▸ REQUIRED ACTION: Repeat the entire listing exactly.

─── PROVIDED MATERIAL

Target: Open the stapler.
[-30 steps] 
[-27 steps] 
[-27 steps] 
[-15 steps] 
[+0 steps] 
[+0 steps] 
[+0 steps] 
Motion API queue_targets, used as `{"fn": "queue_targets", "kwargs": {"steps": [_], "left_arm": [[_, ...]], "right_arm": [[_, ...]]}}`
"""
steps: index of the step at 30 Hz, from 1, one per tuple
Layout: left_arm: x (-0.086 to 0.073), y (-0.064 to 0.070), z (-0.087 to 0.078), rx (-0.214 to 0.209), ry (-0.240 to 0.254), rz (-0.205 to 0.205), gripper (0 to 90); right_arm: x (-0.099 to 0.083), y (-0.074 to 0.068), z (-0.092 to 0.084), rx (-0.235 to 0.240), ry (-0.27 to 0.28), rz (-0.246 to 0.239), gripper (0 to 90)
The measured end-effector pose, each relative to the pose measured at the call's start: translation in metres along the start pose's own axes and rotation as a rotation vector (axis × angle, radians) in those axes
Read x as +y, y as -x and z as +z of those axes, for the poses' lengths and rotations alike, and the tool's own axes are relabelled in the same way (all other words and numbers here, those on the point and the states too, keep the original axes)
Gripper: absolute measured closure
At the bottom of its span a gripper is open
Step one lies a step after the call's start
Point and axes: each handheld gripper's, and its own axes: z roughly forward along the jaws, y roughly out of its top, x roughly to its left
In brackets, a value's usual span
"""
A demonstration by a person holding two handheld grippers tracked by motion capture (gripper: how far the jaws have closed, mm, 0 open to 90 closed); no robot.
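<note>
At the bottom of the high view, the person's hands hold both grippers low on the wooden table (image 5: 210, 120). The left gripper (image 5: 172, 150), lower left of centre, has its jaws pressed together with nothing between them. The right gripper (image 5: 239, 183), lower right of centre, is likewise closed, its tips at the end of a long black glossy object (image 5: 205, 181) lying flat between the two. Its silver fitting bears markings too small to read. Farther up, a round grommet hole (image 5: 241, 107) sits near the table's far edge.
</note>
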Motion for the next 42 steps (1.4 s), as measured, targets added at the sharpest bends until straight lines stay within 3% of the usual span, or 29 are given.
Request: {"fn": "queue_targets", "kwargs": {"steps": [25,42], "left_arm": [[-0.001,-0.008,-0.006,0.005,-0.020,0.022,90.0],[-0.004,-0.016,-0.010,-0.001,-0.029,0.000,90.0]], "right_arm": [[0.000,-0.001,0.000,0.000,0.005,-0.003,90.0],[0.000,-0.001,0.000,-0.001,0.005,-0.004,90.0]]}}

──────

▸ SOLUTION TO THIS TASK:
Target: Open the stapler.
[-30 steps] 
[-27 steps] 
[-27 steps] 
[-15 steps] 
[+0 steps] 
[+0 steps] 
[+0 steps] 
Motion API queue_targets, used as `{"fn": "queue_targets", "kwargs": {"steps": [_], "left_arm": [[_, ...]], "right_arm": [[_, ...]]}}`
"""
steps: index of the step at 30 Hz, from 1, one per tuple
Layout: left_arm: x (-0.086 to 0.073), y (-0.064 to 0.070), z (-0.087 to 0.078), rx (-0.214 to 0.209), ry (-0.240 to 0.254), rz (-0.205 to 0.205), gripper (0 to 90); right_arm: x (-0.099 to 0.083), y (-0.074 to 0.068), z (-0.092 to 0.084), rx (-0.235 to 0.240), ry (-0.27 to 0.28), rz (-0.246 to 0.239), gripper (0 to 90)
The measured end-effector pose, each relative to the pose measured at the call's start: translation in metres along the start pose's own axes and rotation as a rotation vector (axis × angle, radians) in those axes
Read x as +y, y as -x and z as +z of those axes, for the poses' lengths and rotations alike, and the tool's own axes are relabelled in the same way (all other words and numbers here, those on the point and the states too, keep the original axes)
Gripper: absolute measured closure
At the bottom of its span a gripper is open
Step one lies a step after the call's start
Point and axes: each handheld gripper's, and its own axes: z roughly forward along the jaws, y roughly out of its top, x roughly to its left
In brackets, a value's usual span
"""
A demonstration by a person holding two handheld grippers tracked by motion capture (gripper: how far the jaws have closed, mm, 0 open to 90 closed); no robot.
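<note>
At the bottom of the high view, the person's hands hold both grippers low on the wooden table (image 5: 210, 120). The left gripper (image 5: 172, 150), lower left of centre, has its jaws pressed together with nothing between them. The right gripper (image 5: 239, 183), lower right of centre, is likewise closed, its tips at the end of a long black glossy object (image 5: 205, 181) lying flat between the two. Its silver fitting bears markings too small to read. Farther up, a round grommet hole (image 5: 241, 107) sits near the table's far edge.
</note>
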Motion for the next 42 steps (1.4 s), as measured, targets added at the sharpest bends until straight lines stay within 3% of the usual span, or 29 are given.
Request: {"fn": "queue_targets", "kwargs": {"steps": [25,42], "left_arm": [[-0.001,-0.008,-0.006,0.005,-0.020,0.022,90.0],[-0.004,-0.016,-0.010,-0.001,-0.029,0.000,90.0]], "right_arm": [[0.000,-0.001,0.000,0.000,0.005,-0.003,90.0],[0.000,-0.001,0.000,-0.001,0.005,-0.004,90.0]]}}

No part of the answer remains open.